Who knows how many social and culture advances have been lost to the biased and inaccurate recording of women’s accomplishments throughout history? How many ideas have been lost, destroyed or simply overlooked by male historians? I suspect a great many. Have you heard of Emilie Du Chatelet, Sophie Germain, Mary Somerville, Ada Lovelace or Hypatia? Just a few female mathematicians who precede the women of Hidden Figures. I do not suggest that the women of Hidden Figures are not critical to our history in any way, I am merely pointing out that the struggle to value women has been going on for eons.

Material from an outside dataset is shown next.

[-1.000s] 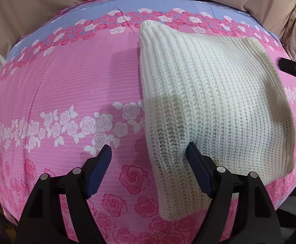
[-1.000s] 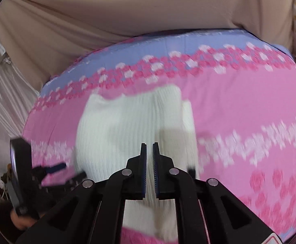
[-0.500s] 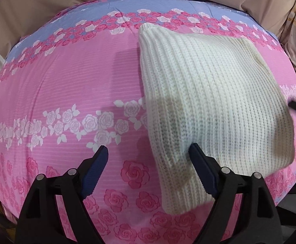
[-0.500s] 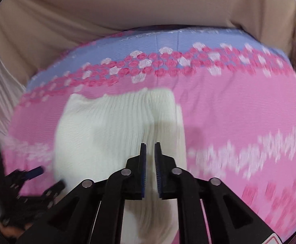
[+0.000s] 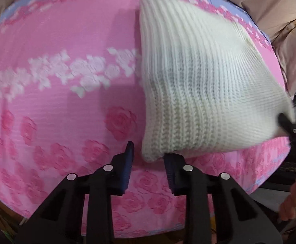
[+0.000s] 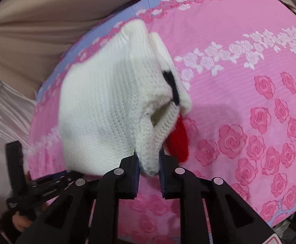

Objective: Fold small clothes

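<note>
1. Pink sheet [image 5: 56, 105], printed with roses, covers the bed; a white rose band crosses it on my left.
2. My left gripper [image 5: 148, 158] has its blue pads parted, with the near-left corner of the knit [image 5: 198, 81] lying in the gap. The left pad stands clear of the wool; whether the right pad touches it I cannot tell.
3. That cream ribbed knit is folded and lies on the sheet from the middle to the right side, reaching back to the bed's lilac border.
4. My right gripper [image 6: 149, 166] has its pads pressed on the knit's [image 6: 107, 105] near-right corner, so the wool bunches between them and lifts, showing an opening between the layers.
5. A red patch [image 6: 178, 140] peeks from under that raised edge, just right of my right pads, and a black mark [image 6: 171, 81] sits higher on the same edge.
6. Beige cloth [image 6: 46, 20] hangs behind the bed.
</note>
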Motion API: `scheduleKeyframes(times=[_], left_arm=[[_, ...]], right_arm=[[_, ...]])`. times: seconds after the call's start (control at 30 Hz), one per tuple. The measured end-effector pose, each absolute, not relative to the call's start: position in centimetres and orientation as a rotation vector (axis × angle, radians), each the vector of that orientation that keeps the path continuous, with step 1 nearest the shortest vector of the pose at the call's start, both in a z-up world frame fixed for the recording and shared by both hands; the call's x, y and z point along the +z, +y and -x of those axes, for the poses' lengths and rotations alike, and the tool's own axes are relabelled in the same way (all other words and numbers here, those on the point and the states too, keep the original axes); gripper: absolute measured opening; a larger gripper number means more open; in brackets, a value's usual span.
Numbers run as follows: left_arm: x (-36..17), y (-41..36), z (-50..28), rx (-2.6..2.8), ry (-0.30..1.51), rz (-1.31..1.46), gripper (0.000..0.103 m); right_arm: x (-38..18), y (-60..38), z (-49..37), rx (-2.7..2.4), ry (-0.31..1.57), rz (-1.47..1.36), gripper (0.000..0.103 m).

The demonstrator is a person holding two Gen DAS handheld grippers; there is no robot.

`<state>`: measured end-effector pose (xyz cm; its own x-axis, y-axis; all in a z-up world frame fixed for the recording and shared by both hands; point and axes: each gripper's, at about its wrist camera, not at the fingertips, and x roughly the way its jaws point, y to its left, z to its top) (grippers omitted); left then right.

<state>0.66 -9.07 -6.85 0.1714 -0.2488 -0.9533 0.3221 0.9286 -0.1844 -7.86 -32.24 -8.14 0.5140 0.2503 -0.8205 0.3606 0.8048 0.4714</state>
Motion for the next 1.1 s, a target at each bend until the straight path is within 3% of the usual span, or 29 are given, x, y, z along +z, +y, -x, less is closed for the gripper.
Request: scheduleKeyframes(times=[0.13,0.23,0.3,0.43,0.5,0.67,0.87,0.97,1.03,1.1], left_arm=[[-8.0,-9.2,-0.5,-0.34,1.345,-0.138,0.03],[-9.0,-9.4,0.2,-0.301,1.358,-0.182,0.033],[-8.5,-9.8,1.0,-0.292,1.337,-0.231,0.034],[-6.8,-10.6,2.6,-0.299,1.292,-0.275,0.034],[-5.8,-10.8,3.2,-0.306,1.257,-0.286,0.035],[-2.6,-10.6,3.1,-0.295,1.16,-0.304,0.047],[-2.1,-10.7,2.5,-0.272,1.146,-0.295,0.047],[-2.4,-10.7,2.4,-0.258,1.149,-0.295,0.048],[-2.6,-10.4,2.1,-0.247,1.152,-0.293,0.048],[-2.6,-10.1,1.8,-0.228,1.145,-0.287,0.049]], right_arm=[[-4.4,-31.6,8.6,-0.006,0.943,-0.626,0.013],[-10.8,-31.7,8.3,-0.103,1.129,-0.574,0.014],[-12.5,-32.1,9.3,-0.092,1.113,-0.644,0.013],[-9.0,-31.3,9.7,-0.123,1.111,-0.548,0.018],[-7.5,-31.2,9.8,-0.176,1.106,-0.488,0.027],[-4.0,-30.5,9.2,-0.229,1.043,-0.374,0.027],[-1.3,-29.7,5.4,-0.2,0.956,-0.276,0.027],[-3.8,-29.6,3.5,-0.209,0.997,-0.196,0.026],[-7.8,-30.2,2.4,-0.248,1.127,-0.156,0.025],[-8.0,-31.0,3.0,-0.244,1.115,-0.226,0.026]])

History tried hard to bury Hypatia of Alexandria (c. 370 CE - March 415 CE, some historians believe her birth was c. 350 CE). She was called a witch by the members of the growing new Christian religion, Christians were insane about women as witches long before the Malleus Maleficarum was written, and she was attacked by a mob of Christian men, the parabalani,  a volunteer militia of monks serving as henchmen to the archbishop, Theophilus, who destroyed the last of Alexandria’s great Library. Not content that they had already destroyed the remains of the Library of Alexandria they pulled the elderly teacher from her chariot as she rode through the city and dragged her to a temple. She was stripped naked, her skin flayed with jagged pieces of oyster shells, her limbs pulled from her body and paraded through the streets. Her remains were burned in a mockery of pagan sacrifice. Thus ending the life of a brilliant female philosopher (philosophy at this time would be considered science in our era) and mathematician.



She was the daughter of the mathematician, Theon, the last Professor at the University of Alexandria, who tutored her in math, astronomy, and the philosophy of the day, giving his daughter another option besides the traditional role assigned to women. He raised her as a father would have raised a son in the Greek tradition at the time; by teaching her his own trade.

Scholar Wendy Slatkin writes:

"Greek women of all classes were occupied with the same type of work, mostly centered around the domestic needs of the family. Women cared for young children, nursed the sick, and prepared food."

Hypatia was recognized in her own time as an exceptional counselor and learned teacher. We know that she wrote a commentary on Diophantus's thirteen-volume Arithmetica and another commentary on Apollonius of Perga's treatise on conic sections, which has not survived. Most scholars also believe that Hypatia may have edited the surviving text of Ptolemy's Almagest, based on the title of her father Theon's commentary on Book III of the Almagest.

Rome was going through a religious civil war, due to Constantine’s Edict of Milan which ultimately led to Christianity being the official religion of Rome. Initially the parabalani aided the dead and dying but often they terrorized pagan groups and leveled pagan temples, attacked the Jewish quarters, and defiled masterpieces of ancient art they considered demonic by mutilating statues and melting them down for gold. (Sounds a little familiar doesn’t it?)

Historical documents from the time describe Hypatia as a woman who was known for her generosity, love of learning, and skill in teaching the subjects of Neo-Platonism, mathematics, science, and philosophy. As we have learned from history right up to current times religious fanatics do not tolerate intelligent, decent women.

Hypatia was an exceptional woman not just in 4th century Rome, but for any time and also a popular public speaker, the ancient historian Damascius described her public lectures:

Donning the tribon [the robe of a scholar, and thus an essentially masculine item of apparel], the lady made appearances around the center of the city, expounding in public to those willing to listen on Plato or Aristotle or some other philosopher...There was a great crush around the doors [of her house], a confusion of men and horses, of people coming and going and others standing about for Hypatia the philosopher was now going to address them and this was her house.

Unfortunately, Hypatia was caught in the cross fire of the archbishop Cyril, and Orestes, the Praefectus augustalis, Roman governor of the province of Egypt. Hypatia’s death was brought about by their clash. The Christian chronicler John of Nikiu explains the situation from Cyril’s point of view:

And in those days there appeared in Alexandria a female philosopher, a pagan named Hypatia, and she was devoted at all times to magic, astrolabes and instruments of music, and she beguiled many people through her satanic wiles. And the governor of the city [Orestes] honored her exceedingly for she had beguiled him through her magic. And he ceased attending church as had been his custom.

As we see so often in religion those who caused harm to those who disagree are often revered as saints. Cyril was no exception, he was declared a saint by the church for his efforts in oppressing pagans and promoting the true faith. Historians often Hypatia's death is sited as a milestone mark in history defining the end of the classical age of paganism to the age of Christianity.

Have women gained power and rights since that time? Of course, but as we can see by today's politics and world events, we are not equal and we are not equally valued. The work of women is not finished, only continuing despite much animosity.